Problem to solve: When you return the data, keep every line exactly as it is and leave out the pictures.

Records for processing:
---+---

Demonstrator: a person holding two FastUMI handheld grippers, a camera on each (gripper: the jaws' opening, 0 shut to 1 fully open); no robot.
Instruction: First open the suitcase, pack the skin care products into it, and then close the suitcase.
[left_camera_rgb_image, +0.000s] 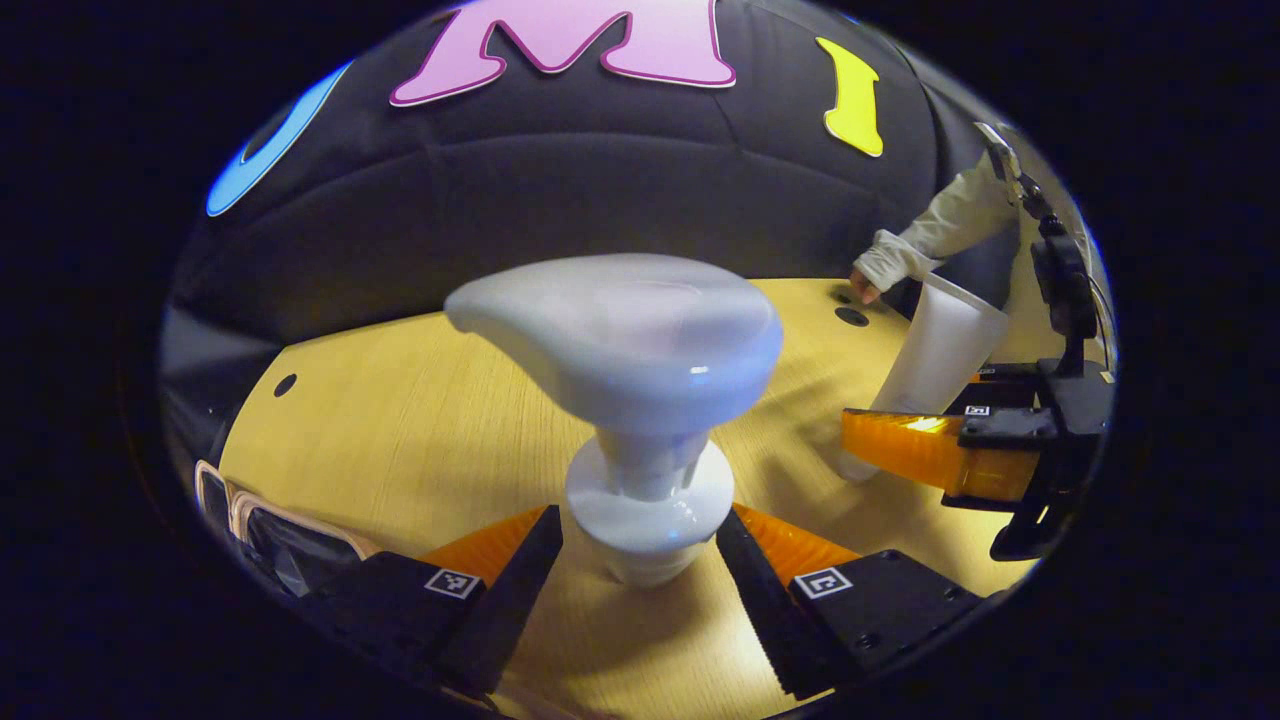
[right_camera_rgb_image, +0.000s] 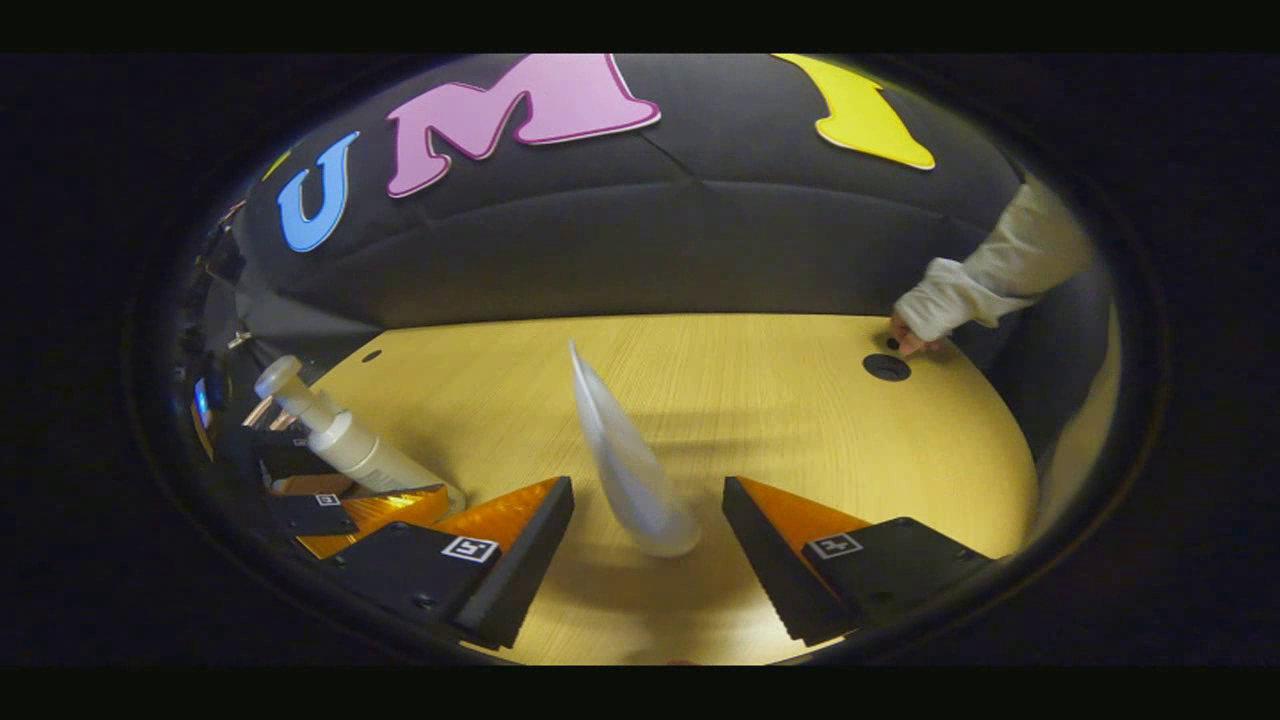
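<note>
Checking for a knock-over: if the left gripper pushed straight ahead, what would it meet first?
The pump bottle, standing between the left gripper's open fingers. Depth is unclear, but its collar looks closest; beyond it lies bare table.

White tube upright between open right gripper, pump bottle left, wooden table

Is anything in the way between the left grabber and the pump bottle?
No, nothing visible is. The pump bottle already stands right between the left gripper fingers, which sit open on either side of its neck with small gaps. The tabletop shows bare wood around them.
</note>
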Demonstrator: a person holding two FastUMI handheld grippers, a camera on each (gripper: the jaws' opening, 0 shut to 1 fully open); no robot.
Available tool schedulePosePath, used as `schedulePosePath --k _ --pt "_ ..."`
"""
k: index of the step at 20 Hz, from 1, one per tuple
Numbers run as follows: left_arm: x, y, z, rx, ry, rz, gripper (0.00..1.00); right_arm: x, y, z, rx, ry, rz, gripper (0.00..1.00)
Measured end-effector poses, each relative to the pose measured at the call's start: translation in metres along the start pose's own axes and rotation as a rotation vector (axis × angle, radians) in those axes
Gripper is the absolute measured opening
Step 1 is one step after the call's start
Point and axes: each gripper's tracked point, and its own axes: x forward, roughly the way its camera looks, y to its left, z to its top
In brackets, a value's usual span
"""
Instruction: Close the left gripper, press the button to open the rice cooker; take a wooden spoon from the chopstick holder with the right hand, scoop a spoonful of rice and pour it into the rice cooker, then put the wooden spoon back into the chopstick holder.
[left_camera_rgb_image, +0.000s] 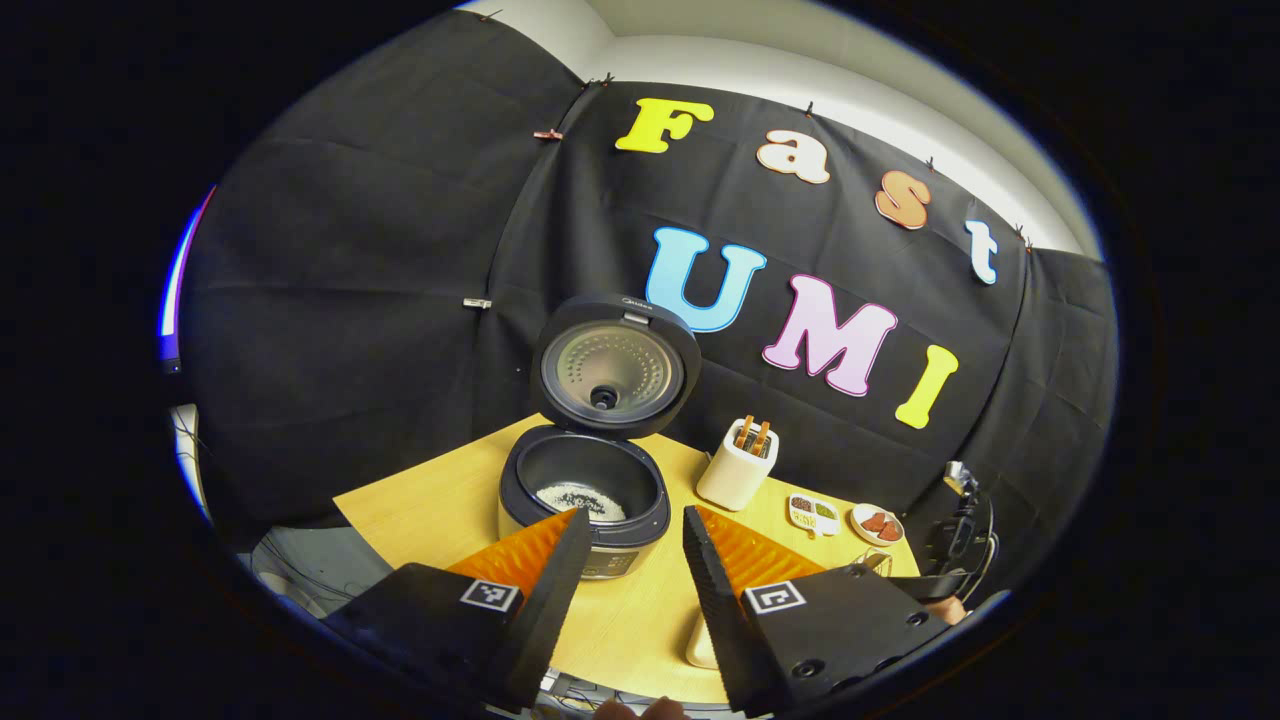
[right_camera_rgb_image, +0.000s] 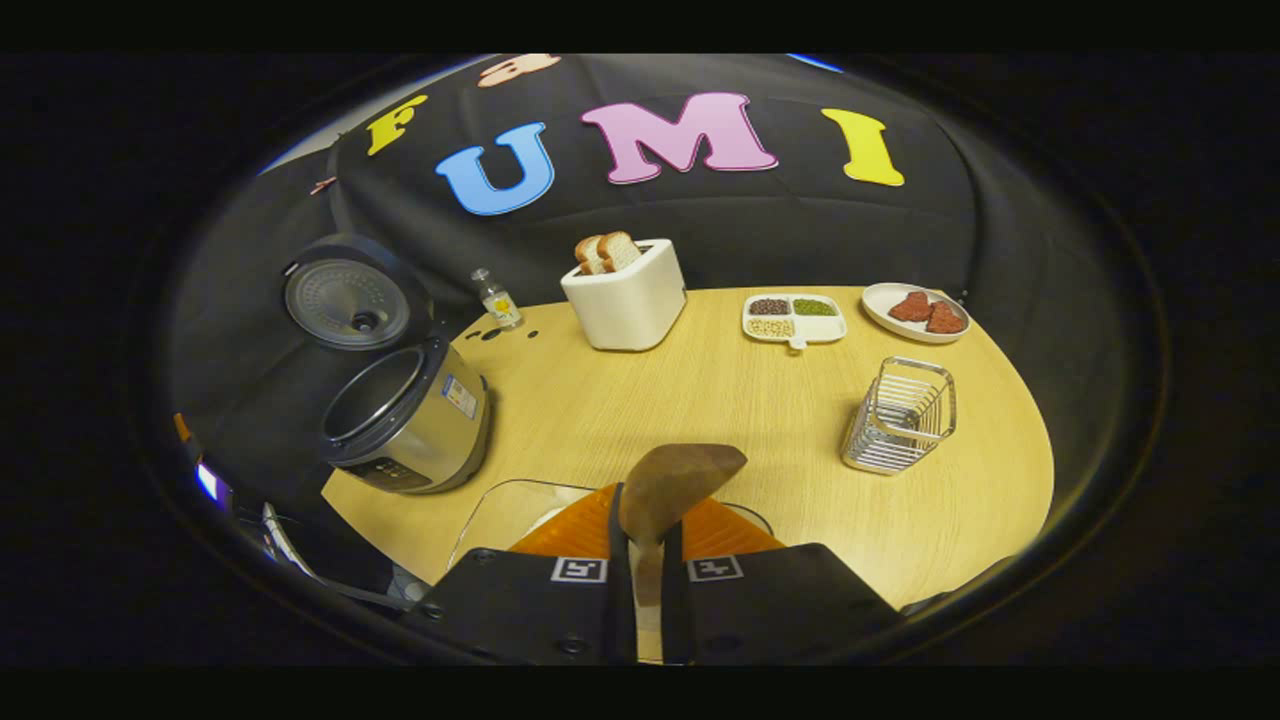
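Rice cooker (left_camera_rgb_image: 585, 495) lid up, left gripper (left_camera_rgb_image: 632, 530) spread

The left gripper view looks from the near edge of the round light-wood bench (left_camera_rgb_image: 640, 620), level and forward, at the open black-rimmed silver rice cooker (left_camera_rgb_image: 585, 500) close ahead. The right gripper view looks steeply down on the bench (right_camera_rgb_image: 720, 400) from higher and farther right. Both share the rice cooker (right_camera_rgb_image: 410, 420), white toaster (right_camera_rgb_image: 628, 297) and bench.
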Motion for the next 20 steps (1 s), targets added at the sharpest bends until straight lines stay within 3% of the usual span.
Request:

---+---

Answer section:
Demonstrator: a person holding two FastUMI handheld grippers, a camera on each (gripper: the jaws' opening, 0 shut to 1 fully open); no robot.
Instruction: First open the suitcase, pack the skin care products into it, and then close the suitcase.
[left_camera_rgb_image, +0.000s] 
[right_camera_rgb_image, +0.000s] 
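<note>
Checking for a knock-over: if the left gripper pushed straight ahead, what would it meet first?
The pump bottle, standing between the left gripper's open fingers. Depth is unclear, but its collar looks closest; beyond it lies bare table.

White tube upright between open right gripper, pump bottle left, wooden table

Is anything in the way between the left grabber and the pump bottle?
No, nothing visible is. The pump bottle already stands right between the left gripper fingers, which sit open on either side of its neck with small gaps. The tabletop shows bare wood around them.
</note>
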Demonstrator: a person holding two FastUMI handheld grippers, a camera on each (gripper: the jaws' opening, 0 shut to 1 fully open); no robot.
Available tool schedulePosePath, used as `schedulePosePath --k _ --pt "_ ..."`
"""
k: index of the step at 20 Hz, from 1, one per tuple
Numbers run as follows: left_arm: x, y, z, rx, ry, rz, gripper (0.00..1.00); right_arm: x, y, z, rx, ry, rz, gripper (0.00..1.00)
Measured end-effector poses, each relative to the pose measured at the call's start: translation in metres along the start pose's own axes and rotation as a rotation vector (axis × angle, radians) in those axes
Gripper is the absolute measured opening
Step 1 is one step after the call's start
Point and axes: each gripper's tracked point, and its own axes: x forward, roughly the way its camera looks, y to its left, z to its top
In brackets, a value's usual span
"""
Instruction: Close the left gripper, press the button to open the rice cooker; take a wooden spoon from the chopstick holder with the right hand, scoop a spoonful of rice and pour it into the rice cooker, then put the wooden spoon back into the chopstick holder.
[left_camera_rgb_image, +0.000s] 
[right_camera_rgb_image, +0.000s] 
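Rice cooker (left_camera_rgb_image: 585, 495) lid up, left gripper (left_camera_rgb_image: 632, 530) spread

The left gripper view looks from the near edge of the round light-wood bench (left_camera_rgb_image: 640, 620), level and forward, at the open black-rimmed silver rice cooker (left_camera_rgb_image: 585, 500) close ahead. The right gripper view looks steeply down on the bench (right_camera_rgb_image: 720, 400) from higher and farther right. Both share the rice cooker (right_camera_rgb_image: 410, 420), white toaster (right_camera_rgb_image: 628, 297) and bench.
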Motion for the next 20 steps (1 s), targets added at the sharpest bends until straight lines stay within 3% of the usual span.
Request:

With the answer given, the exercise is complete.